**Work required:** All of the data is to be printed again exactly as it appears.

***

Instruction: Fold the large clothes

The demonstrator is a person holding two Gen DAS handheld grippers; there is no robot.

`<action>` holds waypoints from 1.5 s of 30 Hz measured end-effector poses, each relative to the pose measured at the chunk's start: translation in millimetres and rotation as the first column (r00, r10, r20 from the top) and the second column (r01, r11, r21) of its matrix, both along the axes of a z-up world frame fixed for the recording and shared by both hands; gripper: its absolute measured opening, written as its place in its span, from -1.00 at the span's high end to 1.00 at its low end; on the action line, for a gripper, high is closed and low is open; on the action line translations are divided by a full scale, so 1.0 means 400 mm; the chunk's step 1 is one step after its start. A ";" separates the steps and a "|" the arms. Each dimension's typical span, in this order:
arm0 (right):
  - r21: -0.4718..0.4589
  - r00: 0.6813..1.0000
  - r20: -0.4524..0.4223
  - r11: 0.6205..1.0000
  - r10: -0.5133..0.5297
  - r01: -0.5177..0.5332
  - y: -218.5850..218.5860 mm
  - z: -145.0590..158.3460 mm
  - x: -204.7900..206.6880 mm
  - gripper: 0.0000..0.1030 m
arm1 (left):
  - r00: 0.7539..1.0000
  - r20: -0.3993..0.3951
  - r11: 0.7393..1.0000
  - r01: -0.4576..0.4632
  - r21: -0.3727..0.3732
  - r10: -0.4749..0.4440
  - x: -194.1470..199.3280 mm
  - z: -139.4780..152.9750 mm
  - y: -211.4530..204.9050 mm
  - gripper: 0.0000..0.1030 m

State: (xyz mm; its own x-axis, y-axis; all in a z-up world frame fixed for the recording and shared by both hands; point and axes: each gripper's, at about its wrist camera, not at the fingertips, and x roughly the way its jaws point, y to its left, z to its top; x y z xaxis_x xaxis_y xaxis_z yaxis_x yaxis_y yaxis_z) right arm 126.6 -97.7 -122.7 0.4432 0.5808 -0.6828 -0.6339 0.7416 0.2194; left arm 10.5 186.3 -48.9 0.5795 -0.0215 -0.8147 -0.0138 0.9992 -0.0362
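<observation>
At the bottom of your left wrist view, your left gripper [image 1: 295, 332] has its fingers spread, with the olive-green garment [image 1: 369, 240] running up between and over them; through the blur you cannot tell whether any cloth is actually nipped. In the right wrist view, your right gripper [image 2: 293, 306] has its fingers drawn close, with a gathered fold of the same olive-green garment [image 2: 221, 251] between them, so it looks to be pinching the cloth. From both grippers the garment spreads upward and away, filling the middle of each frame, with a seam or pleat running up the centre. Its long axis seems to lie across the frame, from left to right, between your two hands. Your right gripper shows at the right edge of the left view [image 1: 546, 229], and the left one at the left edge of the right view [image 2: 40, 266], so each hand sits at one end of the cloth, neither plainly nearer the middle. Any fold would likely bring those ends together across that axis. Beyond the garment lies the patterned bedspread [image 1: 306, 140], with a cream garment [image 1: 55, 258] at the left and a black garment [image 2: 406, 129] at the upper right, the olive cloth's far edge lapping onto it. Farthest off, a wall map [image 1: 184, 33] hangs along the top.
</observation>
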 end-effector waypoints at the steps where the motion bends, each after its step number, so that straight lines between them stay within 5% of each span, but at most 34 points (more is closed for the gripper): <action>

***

**Response area:**
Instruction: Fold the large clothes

The demonstrator is a person holding two Gen DAS handheld grippers; there is no robot.

`<action>` holds waypoints from 1.5 s of 30 Hz measured end-effector poses, each relative to the pose measured at the chunk's start: translation in millimetres and rotation as the first column (r00, r10, r20 from the top) and the second column (r01, r11, r21) of its matrix, both along the axes of a z-up world frame fixed for the recording and shared by both hands; gripper: its absolute measured opening, written as its place in its span, from -1.00 at the span's high end to 1.00 at its low end; on the action line, for a gripper, high is closed and low is open; on the action line translations are divided by a full scale, so 1.0 means 400 mm; the chunk's step 1 is one step after its start. A ";" separates the steps and a "|" the arms. Each dimension's typical span, in this order:
arm0 (right):
  - r21: -0.4718..0.4589
  - r00: 0.6813..1.0000
  - r20: -0.4524..0.4223
  - r11: 0.6205..1.0000
  - r10: -0.5133..0.5297
  - r01: -0.5177..0.5332
  - y: -218.5850..218.5860 mm
  - z: -145.0590..158.3460 mm
  - x: -204.7900..206.6880 mm
  - gripper: 0.0000..0.1030 m
arm1 (left):
  - r00: 0.7539..1.0000
  - r20: -0.3993..0.3951
  - r11: 0.7393..1.0000
  - r01: -0.4576..0.4632
  - r21: -0.3727..0.3732
  - r10: -0.4749..0.4440
  - x: -194.1470..199.3280 mm
  - z: -139.4780..152.9750 mm
  - y: -211.4530..204.9050 mm
  - gripper: 0.0000..0.1030 m

State: (xyz mm; its own x-axis, y-axis; all in a z-up world frame fixed for the recording and shared by both hands; point and axes: each gripper's, at about its wrist camera, not at the fingertips, and x roughly the way its jaws point, y to its left, z to its top; x y z xaxis_x xaxis_y xaxis_z yaxis_x yaxis_y yaxis_z) right arm 126.6 -97.7 -122.7 0.4432 0.5808 -0.6828 -0.6339 0.7416 0.2194; left arm 10.5 186.3 -48.9 0.5795 -0.0215 -0.8147 -0.0138 0.9992 -0.0362
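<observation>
At the bottom of your left wrist view, your left gripper [image 1: 295, 332] has its fingers spread, with the olive-green garment [image 1: 369, 240] running up between and over them; through the blur you cannot tell whether any cloth is actually nipped. In the right wrist view, your right gripper [image 2: 293, 306] has its fingers drawn close, with a gathered fold of the same olive-green garment [image 2: 221, 251] between them, so it looks to be pinching the cloth. From both grippers the garment spreads upward and away, filling the middle of each frame, with a seam or pleat running up the centre. Its long axis seems to lie across the frame, from left to right, between your two hands. Your right gripper shows at the right edge of the left view [image 1: 546, 229], and the left one at the left edge of the right view [image 2: 40, 266], so each hand sits at one end of the cloth, neither plainly nearer the middle. Any fold would likely bring those ends together across that axis. Beyond the garment lies the patterned bedspread [image 1: 306, 140], with a cream garment [image 1: 55, 258] at the left and a black garment [image 2: 406, 129] at the upper right, the olive cloth's far edge lapping onto it. Farthest off, a wall map [image 1: 184, 33] hangs along the top.
</observation>
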 end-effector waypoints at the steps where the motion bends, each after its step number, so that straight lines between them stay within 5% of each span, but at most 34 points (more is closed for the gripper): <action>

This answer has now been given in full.